Vor dem Konzertbeginn, fest eingemummelt in einem flauschigen Wintermantel, lausche ich den sich überkreuzenden Tonleitern des stimmenden Orchesters. Dabei lasse ich mein Blick ebenso durch das Kirchenschiff schweifen. Nach oben schaue ich zu den Heiligen, die wahren Stammgäste dieses Abends. Währenddessen füllen sich um mich herum die Reihen mit diesseitigen Gestalten, worunter ich viele Gesichter aus meinem Alltag erkenne. Wir sind alle an dieser nebeligen Dezembernacht hierhergekommen, um teilzuhaben an einem Solothurner Ritual. Diese Wahlfahrt innerhalb der eigenen Stadtmauern gibt uns Halt und Zuversicht in einer Welt der ständig wechselnden, sich überkreuzenden Möglichkeiten.

Alle Jahre wieder, es ist ja ein Klischee, das schnell mit Engelkitsch und Familienzwang assoziiert wird, aber für mich ist das Wiederholende genau das was Kultur ausmacht. So wie im warmen Wintermantel fühle ich mich eingebettet in einer familiären Klangwelt, die, obwohl bekannt, doch jedes Jahr mit anderen Schattierungen und Nuancen wieder neu erklingt. Man kann nicht zweimal in denselben Fluss steigen, so der Philosophen Heraklit im 5. Jahrhundert vor Christus. Man kann auch nicht zweimal das gleiche Musikstück erleben. Schliesslich sind wir Zuschauer auch jedes Jahr voller neuen Impulsen und neuen Hoffnungen, die nur mittels Kultur frohlockend ans Licht gelangen.

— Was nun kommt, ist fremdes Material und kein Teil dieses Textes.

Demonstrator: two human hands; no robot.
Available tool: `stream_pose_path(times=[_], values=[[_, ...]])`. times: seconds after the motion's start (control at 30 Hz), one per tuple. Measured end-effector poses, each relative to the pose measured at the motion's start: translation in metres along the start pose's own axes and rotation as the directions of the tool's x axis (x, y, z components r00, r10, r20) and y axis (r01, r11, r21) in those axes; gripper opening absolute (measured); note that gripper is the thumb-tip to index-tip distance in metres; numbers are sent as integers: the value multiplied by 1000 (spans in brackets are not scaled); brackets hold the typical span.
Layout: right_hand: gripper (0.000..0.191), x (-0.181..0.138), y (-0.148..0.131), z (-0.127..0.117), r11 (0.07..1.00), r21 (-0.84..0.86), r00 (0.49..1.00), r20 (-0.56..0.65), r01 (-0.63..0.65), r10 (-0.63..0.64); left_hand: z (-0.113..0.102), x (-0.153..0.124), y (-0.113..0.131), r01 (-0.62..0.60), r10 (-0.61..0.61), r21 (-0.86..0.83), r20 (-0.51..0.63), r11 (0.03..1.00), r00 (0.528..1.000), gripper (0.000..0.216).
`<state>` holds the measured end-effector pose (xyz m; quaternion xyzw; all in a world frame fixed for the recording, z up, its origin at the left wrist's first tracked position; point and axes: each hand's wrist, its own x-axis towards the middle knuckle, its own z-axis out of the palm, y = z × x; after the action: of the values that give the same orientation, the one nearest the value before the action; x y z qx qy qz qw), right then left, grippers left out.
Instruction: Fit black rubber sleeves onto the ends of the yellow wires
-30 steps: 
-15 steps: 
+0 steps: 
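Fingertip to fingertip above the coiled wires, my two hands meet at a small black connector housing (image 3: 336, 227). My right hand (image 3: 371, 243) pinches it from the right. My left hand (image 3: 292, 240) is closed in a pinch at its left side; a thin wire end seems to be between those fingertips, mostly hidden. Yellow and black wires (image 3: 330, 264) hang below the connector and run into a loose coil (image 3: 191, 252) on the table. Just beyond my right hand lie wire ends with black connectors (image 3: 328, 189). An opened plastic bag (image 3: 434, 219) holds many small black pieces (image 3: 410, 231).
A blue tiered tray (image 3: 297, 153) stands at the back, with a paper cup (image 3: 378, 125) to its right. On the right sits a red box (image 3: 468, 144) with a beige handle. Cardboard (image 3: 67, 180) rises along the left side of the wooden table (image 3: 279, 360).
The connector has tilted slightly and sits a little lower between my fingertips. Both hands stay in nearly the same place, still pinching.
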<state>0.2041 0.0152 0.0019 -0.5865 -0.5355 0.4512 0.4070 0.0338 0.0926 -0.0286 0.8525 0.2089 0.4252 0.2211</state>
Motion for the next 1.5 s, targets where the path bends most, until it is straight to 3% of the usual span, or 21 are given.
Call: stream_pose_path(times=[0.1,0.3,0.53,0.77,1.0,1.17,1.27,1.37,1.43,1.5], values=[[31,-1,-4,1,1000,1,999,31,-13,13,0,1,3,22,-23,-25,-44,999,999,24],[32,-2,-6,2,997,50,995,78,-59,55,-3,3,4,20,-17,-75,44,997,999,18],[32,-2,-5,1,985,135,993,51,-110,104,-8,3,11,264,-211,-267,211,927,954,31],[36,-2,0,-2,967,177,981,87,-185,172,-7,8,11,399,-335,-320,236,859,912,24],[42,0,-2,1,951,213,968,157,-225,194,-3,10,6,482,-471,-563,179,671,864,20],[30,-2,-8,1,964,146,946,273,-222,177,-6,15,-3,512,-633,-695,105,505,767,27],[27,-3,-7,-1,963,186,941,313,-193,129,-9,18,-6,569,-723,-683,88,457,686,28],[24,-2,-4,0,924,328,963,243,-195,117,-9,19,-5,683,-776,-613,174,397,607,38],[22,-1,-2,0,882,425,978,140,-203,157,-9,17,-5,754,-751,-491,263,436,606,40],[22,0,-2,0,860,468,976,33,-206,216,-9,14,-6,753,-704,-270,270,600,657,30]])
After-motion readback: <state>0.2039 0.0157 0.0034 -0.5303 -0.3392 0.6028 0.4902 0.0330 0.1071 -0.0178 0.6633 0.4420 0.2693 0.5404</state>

Als gebürtige US-Amerikanerin geht Sabrina Moser in der alten europäischen Kulturwelt völlig auf. Nach längeren Abstechern in Spanien und in der Schweiz lebt sie mit ihrer Familie in einer deutschen Mittelstadt, wo sie sich für interkulturellen Austausch und für ein aufblühendes Gemeindeleben einsetzt.